How to complete this task: The data are to be restated in full, exactly as presented.

(Records drawn from a dataset)
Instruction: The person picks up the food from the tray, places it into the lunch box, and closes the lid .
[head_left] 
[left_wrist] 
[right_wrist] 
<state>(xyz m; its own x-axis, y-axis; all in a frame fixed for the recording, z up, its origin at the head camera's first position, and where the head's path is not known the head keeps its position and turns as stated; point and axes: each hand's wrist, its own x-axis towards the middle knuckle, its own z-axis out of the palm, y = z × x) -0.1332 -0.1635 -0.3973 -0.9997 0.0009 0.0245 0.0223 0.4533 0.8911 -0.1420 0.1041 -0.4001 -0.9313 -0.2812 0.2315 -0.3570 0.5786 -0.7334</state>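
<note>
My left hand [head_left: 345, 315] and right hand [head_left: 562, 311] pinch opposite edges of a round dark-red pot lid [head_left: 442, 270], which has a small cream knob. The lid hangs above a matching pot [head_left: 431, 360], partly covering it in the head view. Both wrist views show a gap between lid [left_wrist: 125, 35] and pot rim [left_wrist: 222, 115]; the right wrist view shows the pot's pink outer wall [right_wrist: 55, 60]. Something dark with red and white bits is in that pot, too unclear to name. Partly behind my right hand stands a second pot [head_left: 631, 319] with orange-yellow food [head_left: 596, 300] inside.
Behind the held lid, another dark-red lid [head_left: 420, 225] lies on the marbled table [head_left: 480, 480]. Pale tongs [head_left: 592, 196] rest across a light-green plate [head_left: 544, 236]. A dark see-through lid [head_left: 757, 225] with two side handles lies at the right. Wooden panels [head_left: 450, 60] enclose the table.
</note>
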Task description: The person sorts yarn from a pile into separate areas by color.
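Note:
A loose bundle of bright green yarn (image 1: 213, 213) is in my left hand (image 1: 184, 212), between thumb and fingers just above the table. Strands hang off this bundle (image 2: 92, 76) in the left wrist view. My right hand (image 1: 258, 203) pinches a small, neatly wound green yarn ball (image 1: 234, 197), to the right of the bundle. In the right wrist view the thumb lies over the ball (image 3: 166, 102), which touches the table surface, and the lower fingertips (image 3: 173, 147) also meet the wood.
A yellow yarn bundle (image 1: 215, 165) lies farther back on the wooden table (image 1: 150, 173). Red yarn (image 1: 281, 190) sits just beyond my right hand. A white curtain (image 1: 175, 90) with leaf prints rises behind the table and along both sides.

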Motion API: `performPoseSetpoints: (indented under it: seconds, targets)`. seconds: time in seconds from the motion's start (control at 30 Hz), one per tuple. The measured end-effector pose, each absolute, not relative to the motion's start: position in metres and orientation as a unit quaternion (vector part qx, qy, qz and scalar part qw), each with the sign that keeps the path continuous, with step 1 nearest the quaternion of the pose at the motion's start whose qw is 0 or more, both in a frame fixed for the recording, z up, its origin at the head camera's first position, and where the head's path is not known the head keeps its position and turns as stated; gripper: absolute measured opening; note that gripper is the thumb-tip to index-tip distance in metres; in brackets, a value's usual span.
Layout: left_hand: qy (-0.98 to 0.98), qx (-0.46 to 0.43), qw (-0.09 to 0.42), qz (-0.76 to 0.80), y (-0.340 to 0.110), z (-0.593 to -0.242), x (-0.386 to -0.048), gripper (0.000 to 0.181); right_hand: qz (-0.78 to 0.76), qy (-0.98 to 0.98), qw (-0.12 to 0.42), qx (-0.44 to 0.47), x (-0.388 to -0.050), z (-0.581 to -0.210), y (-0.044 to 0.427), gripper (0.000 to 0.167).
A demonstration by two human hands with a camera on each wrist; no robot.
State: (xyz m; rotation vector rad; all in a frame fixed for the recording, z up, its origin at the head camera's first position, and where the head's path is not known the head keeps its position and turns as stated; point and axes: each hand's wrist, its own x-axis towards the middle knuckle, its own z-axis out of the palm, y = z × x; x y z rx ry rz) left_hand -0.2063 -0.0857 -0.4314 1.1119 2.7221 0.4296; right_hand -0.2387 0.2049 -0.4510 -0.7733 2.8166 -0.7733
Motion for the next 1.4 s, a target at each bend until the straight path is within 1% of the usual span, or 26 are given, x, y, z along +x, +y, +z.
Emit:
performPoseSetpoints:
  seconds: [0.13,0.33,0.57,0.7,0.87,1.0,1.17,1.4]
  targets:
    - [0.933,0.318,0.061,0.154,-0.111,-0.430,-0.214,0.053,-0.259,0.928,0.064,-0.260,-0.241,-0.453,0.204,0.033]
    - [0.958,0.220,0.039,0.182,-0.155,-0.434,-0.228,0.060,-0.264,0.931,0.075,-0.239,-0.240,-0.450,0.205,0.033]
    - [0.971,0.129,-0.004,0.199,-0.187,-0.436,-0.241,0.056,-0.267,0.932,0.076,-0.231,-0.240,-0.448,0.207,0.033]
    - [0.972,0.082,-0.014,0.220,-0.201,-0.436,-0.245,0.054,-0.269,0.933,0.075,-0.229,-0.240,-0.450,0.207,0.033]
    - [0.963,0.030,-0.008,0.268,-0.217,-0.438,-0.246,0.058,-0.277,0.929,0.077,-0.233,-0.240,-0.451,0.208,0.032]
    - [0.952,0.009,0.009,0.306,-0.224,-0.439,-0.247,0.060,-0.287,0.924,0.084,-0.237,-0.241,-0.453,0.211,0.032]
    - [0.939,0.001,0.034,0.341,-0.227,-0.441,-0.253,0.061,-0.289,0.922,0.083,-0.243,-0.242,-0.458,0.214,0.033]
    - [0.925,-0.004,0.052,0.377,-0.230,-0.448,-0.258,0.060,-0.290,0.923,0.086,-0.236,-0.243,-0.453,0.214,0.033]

Result of the exercise:
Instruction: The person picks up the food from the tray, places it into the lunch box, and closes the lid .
[head_left] 
[left_wrist] 
[right_wrist] 
<state>(xyz m; its own x-axis, y-axis; all in a frame fixed for the recording, z up, its origin at the head camera's first position, and where the head's path is not known the head keeps its position and turns as stated; point and axes: each hand's wrist, its own x-axis towards the middle knuckle, its own z-axis out of the palm, y = z × x) -0.1332 -0.1635 -0.3973 -0.9997 0.0009 0.0245 0.0223 0.4533 0.8911 -0.1420 0.1041 -0.4001 -0.9313 -0.2812 0.2315 -0.3570 0.5786 -0.7334</state>
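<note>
My left hand [head_left: 345, 315] and right hand [head_left: 562, 311] pinch opposite edges of a round dark-red pot lid [head_left: 442, 270], which has a small cream knob. The lid hangs above a matching pot [head_left: 431, 360], partly covering it in the head view. Both wrist views show a gap between lid [left_wrist: 125, 35] and pot rim [left_wrist: 222, 115]; the right wrist view shows the pot's pink outer wall [right_wrist: 55, 60]. Something dark with red and white bits is in that pot, too unclear to name. Partly behind my right hand stands a second pot [head_left: 631, 319] with orange-yellow food [head_left: 596, 300] inside.
Behind the held lid, another dark-red lid [head_left: 420, 225] lies on the marbled table [head_left: 480, 480]. Pale tongs [head_left: 592, 196] rest across a light-green plate [head_left: 544, 236]. A dark see-through lid [head_left: 757, 225] with two side handles lies at the right. Wooden panels [head_left: 450, 60] enclose the table.
</note>
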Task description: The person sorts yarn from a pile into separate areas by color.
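Note:
A loose bundle of bright green yarn (image 1: 213, 213) is in my left hand (image 1: 184, 212), between thumb and fingers just above the table. Strands hang off this bundle (image 2: 92, 76) in the left wrist view. My right hand (image 1: 258, 203) pinches a small, neatly wound green yarn ball (image 1: 234, 197), to the right of the bundle. In the right wrist view the thumb lies over the ball (image 3: 166, 102), which touches the table surface, and the lower fingertips (image 3: 173, 147) also meet the wood.
A yellow yarn bundle (image 1: 215, 165) lies farther back on the wooden table (image 1: 150, 173). Red yarn (image 1: 281, 190) sits just beyond my right hand. A white curtain (image 1: 175, 90) with leaf prints rises behind the table and along both sides.
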
Motion API: `performPoseSetpoints: (indented under it: seconds, targets)`. seconds: time in seconds from the motion's start (control at 30 Hz), one per tuple. The measured end-effector pose, each absolute, not relative to the motion's start: position in metres and orientation as a unit quaternion (vector part qx, qy, qz and scalar part qw), each with the sign that keeps the path continuous, with step 1 nearest the quaternion of the pose at the motion's start whose qw is 0 or more, both in a frame fixed for the recording, z up, its origin at the head camera's first position, and where the head's path is not known the head keeps its position and turns as stated; gripper: absolute measured opening; note that gripper is the thumb-tip to index-tip distance in metres; in brackets, a value's usual span.
Layout: left_hand: qy (-0.98 to 0.98), qx (-0.46 to 0.43), qw (-0.09 to 0.42), qz (-0.76 to 0.80), y (-0.340 to 0.110), z (-0.593 to -0.242), x (-0.386 to -0.048), gripper (0.000 to 0.181); right_hand: qz (-0.78 to 0.76), qy (-0.98 to 0.98), qw (-0.12 to 0.42), qx (-0.44 to 0.47), x (-0.388 to -0.050), z (-0.581 to -0.210), y (-0.044 to 0.427), gripper (0.000 to 0.167).
A demonstration by two human hands with a camera on each wrist; no robot.
State: (xyz m; rotation vector rad; all in a frame fixed for the recording, z up, its origin at the head camera's first position, and where the head's path is not known the head keeps its position and turns as stated; point and axes: each hand's wrist, its own x-axis towards the middle knuckle, its own z-axis out of the palm, y = z × x; x y z rx ry rz) left_hand -0.2063 -0.0857 -0.4314 1.1119 2.7221 0.4296; right_hand -0.2387 0.2049 -0.4510 -0.7733 2.8166 -0.7733
Motion for the next 1.4 s, a target at each bend until the straight path is within 1% of the usual span, or 26 are given, x, y, z along +x, +y, +z.
Emit:
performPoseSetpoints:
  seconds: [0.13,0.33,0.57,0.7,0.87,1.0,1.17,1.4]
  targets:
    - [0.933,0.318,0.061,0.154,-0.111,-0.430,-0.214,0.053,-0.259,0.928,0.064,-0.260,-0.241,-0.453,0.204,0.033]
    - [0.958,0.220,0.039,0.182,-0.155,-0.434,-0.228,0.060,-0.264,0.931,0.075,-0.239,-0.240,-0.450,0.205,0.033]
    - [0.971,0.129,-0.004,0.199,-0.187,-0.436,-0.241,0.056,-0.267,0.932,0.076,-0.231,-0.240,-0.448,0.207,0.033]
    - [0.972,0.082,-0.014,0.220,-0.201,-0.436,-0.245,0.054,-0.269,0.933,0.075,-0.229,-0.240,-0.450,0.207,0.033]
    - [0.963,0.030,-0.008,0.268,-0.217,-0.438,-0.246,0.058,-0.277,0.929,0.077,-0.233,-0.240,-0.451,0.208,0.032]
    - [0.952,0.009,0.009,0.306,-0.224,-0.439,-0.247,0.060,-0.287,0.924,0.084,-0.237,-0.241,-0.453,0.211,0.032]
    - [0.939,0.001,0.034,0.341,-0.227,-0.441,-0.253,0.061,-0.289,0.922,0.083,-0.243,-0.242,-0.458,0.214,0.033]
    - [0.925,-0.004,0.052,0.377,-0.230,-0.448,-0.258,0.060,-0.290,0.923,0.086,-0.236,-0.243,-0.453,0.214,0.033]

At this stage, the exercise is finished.